The DPDP Act, 2023 addresses this directly. Section 16(1) empowers the Central Government to restrict the transfer of personal data by a Data Fiduciary for processing to such countries or territories outside India as may be notified. When those notifications are issued — and they will be, particularly for sensitive personal data categories — Ananya’s payroll platform will be non-compliant from that moment unless the firm has reviewed its architecture.
The Puttaswamy judgment further notes that every transaction on a digital platform is linked with some form of sensitive personal information — user IDs, account numbers, PAN numbers, biometric details. Payroll data falls precisely into this category. It is not a dataset that can sit in an unreviewed offshore location without governance.
The Data Processor contract problem
Beyond the cross-border question, there is a more immediate compliance issue. Section 8(2) of the DPDP Act requires a Data Fiduciary to engage a Data Processor only under a valid contract. That contract must — under Rule 6(1)(f) — include appropriate provisions for taking reasonable security safeguards.

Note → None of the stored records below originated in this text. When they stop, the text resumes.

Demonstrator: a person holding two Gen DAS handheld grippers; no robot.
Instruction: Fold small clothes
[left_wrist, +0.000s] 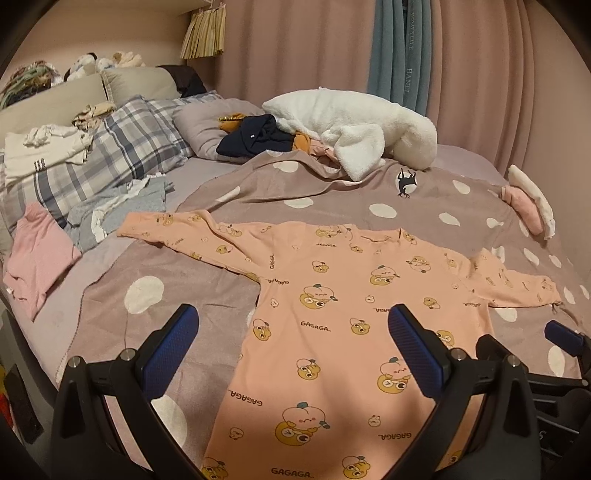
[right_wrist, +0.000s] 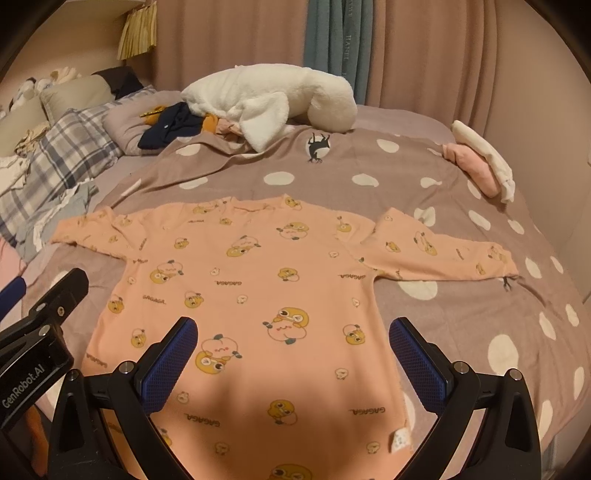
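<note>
- A small peach shirt (right_wrist: 258, 280) printed with cartoon faces and "GAGAGA" lies flat on the bed, both long sleeves spread out to the sides, its hem nearest the grippers.
- It rests on a mauve blanket (right_wrist: 461, 306) with white spots that covers most of the bed.
- The left gripper (left_wrist: 293, 332) hovers over the shirt's lower left edge, its blue-padded fingers wide apart and holding nothing.
- The right gripper (right_wrist: 293, 332) hangs above the hem, fingers likewise spread, nothing between them.
- Beyond the collar a white fluffy garment (right_wrist: 273, 99) is heaped over some dark navy clothing (right_wrist: 170, 129).
- A plaid pillow (left_wrist: 125, 147) sits at the left, with a pink garment (left_wrist: 37, 258) and grey-blue clothes (left_wrist: 122, 206) near it.
- Folded pink and white pieces (right_wrist: 484, 162) lie at the bed's far right edge.
- Pink curtains (right_wrist: 443, 48) hang behind.
</note>
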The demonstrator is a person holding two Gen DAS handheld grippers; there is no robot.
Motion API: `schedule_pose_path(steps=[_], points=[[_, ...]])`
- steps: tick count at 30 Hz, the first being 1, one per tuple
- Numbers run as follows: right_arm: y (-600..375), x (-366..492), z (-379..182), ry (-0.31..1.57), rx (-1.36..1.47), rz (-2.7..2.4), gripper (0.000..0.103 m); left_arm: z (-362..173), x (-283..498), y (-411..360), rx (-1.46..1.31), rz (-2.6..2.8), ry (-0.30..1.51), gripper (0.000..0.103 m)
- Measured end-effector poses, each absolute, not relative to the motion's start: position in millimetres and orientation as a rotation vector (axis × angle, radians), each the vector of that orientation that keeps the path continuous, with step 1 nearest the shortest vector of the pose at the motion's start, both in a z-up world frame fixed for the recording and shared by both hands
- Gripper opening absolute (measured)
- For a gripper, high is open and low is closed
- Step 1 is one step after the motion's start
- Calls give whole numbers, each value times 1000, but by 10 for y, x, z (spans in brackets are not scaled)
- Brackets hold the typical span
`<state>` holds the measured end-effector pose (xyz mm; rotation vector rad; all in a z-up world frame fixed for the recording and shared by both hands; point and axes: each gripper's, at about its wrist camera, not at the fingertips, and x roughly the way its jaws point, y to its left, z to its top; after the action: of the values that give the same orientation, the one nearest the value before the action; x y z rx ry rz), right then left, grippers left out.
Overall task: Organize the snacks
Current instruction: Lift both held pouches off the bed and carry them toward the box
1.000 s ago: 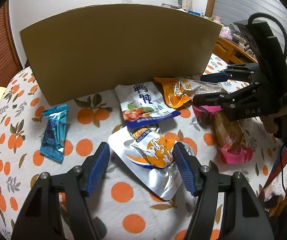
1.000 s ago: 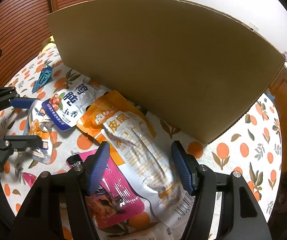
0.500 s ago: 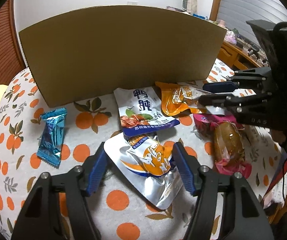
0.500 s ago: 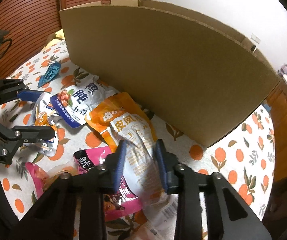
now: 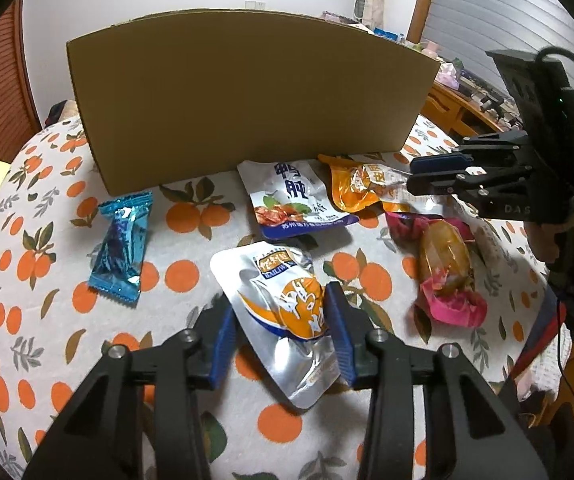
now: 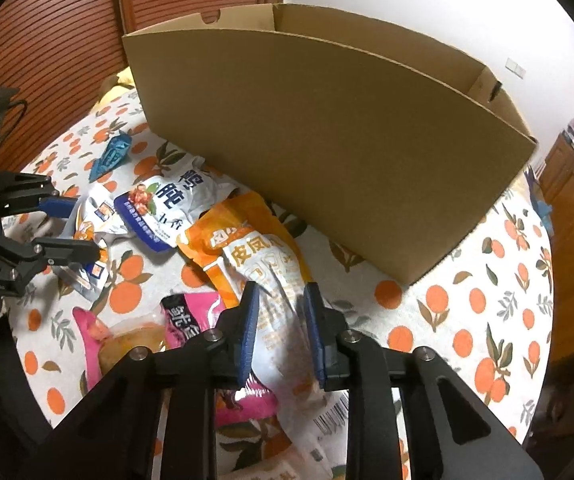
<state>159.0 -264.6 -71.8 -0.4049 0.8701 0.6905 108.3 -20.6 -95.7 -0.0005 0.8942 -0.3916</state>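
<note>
Cardboard box (image 6: 327, 140) at the far side of the table: plain brown, matte, open-topped, long straight wall facing the snacks. Underneath, soft tablecloth (image 5: 47, 280) printed with oranges and leaves.

Left gripper (image 5: 279, 320) low over the cloth, jaws just closing, blue ribbed pads now pressed against the sides of a crinkled silver foil pouch (image 5: 283, 280) with an orange print, foil buckled between them.

Right gripper (image 6: 279, 312) narrow after just closing in, pinching a glossy orange-and-white pouch (image 6: 267, 264), long and flat, lying near the box wall.

Elsewhere on the cloth: shiny blue candy wrapper (image 5: 121, 248) with crimped ends, well apart to the left; smooth white-and-blue pouch (image 5: 287, 196) just before the box; crumpled pink pack (image 5: 447, 272) with a clear window.
</note>
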Motion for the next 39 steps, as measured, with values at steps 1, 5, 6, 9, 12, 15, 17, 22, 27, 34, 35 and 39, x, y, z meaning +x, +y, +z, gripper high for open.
schedule_pose_path(steps=[1,5,6,9,12,15,17,22,27,34,35,39], points=[[-2676,1576,-712,871,-400,693,30,-955,1083,-194,-6,-393,896,42],[-2748,1529,-731,873,-423,682,44,-950,1086,-176,-6,-391,896,44],[-2765,1516,-745,881,-430,684,44,-949,1088,-180,-4,-390,894,44],[-2824,1470,-761,883,-456,676,45,-949,1091,-195,-1,-393,892,43],[-2859,1445,-742,886,-469,672,49,-953,1099,-195,-3,-396,892,43],[-2851,1448,-781,885,-503,654,54,-955,1103,-192,-2,-395,892,43],[-2835,1472,-799,884,-502,654,61,-954,1111,-188,-3,-395,892,43],[-2749,1575,-866,901,-524,660,72,-954,1115,-193,1,-396,891,43],[-2679,1702,-897,942,-482,693,74,-957,1115,-197,2,-397,888,43],[-2617,1776,-901,997,-470,756,66,-950,1122,-209,-4,-396,884,41],[-2605,1758,-894,1000,-477,766,59,-949,1120,-213,-3,-396,882,40],[-2517,1726,-877,1008,-502,778,47,-952,1135,-205,-18,-399,879,37]])
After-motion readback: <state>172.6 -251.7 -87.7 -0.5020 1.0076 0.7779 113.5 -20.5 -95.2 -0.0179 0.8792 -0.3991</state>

Ananya’s firm signed up to the SaaS platform’s standard subscription agreement. That agreement almost certainly does not specify: the security standards to which the vendor holds itself, the encryption requirements for payroll personal data at rest and in transit, the access control and log retention requirements that Rule 6(1)(b) and (c) mandate, or the breach notification timeline that allows the firm to meet its 72-hour Board reporting obligation.
A standard SaaS subscription is not a DPDP-compliant Data Processor contract. The firm is processing employee personal data through a vendor with whom it has no contractual security obligations that meet the Act’s requirements. That is a compliance gap — and it exists for every SaaS tool in the firm’s technology stack.
The employees’ rights and what the firm cannot currently honour
Ananya’s three hundred employees are Data Principals under the DPDP Act. Each has the right under Section 11 to access a summary of their personal data being processed and the identities of all Data Processors with whom it has been shared. If an employee asks — which they are legally entitled to do — Ananya’s firm must disclose that their salary and bank account data is stored on servers in Singapore by a named SaaS vendor.
Each employee also has the right under Section 12 to request correction of inaccurate data and eventually erasure when employment ends. The firm must be able to give the SaaS vendor a contractually binding erasure instruction and receive confirmed deletion. Without a Data Processor contract that specifies this obligation, the erasure right cannot be practically honoured.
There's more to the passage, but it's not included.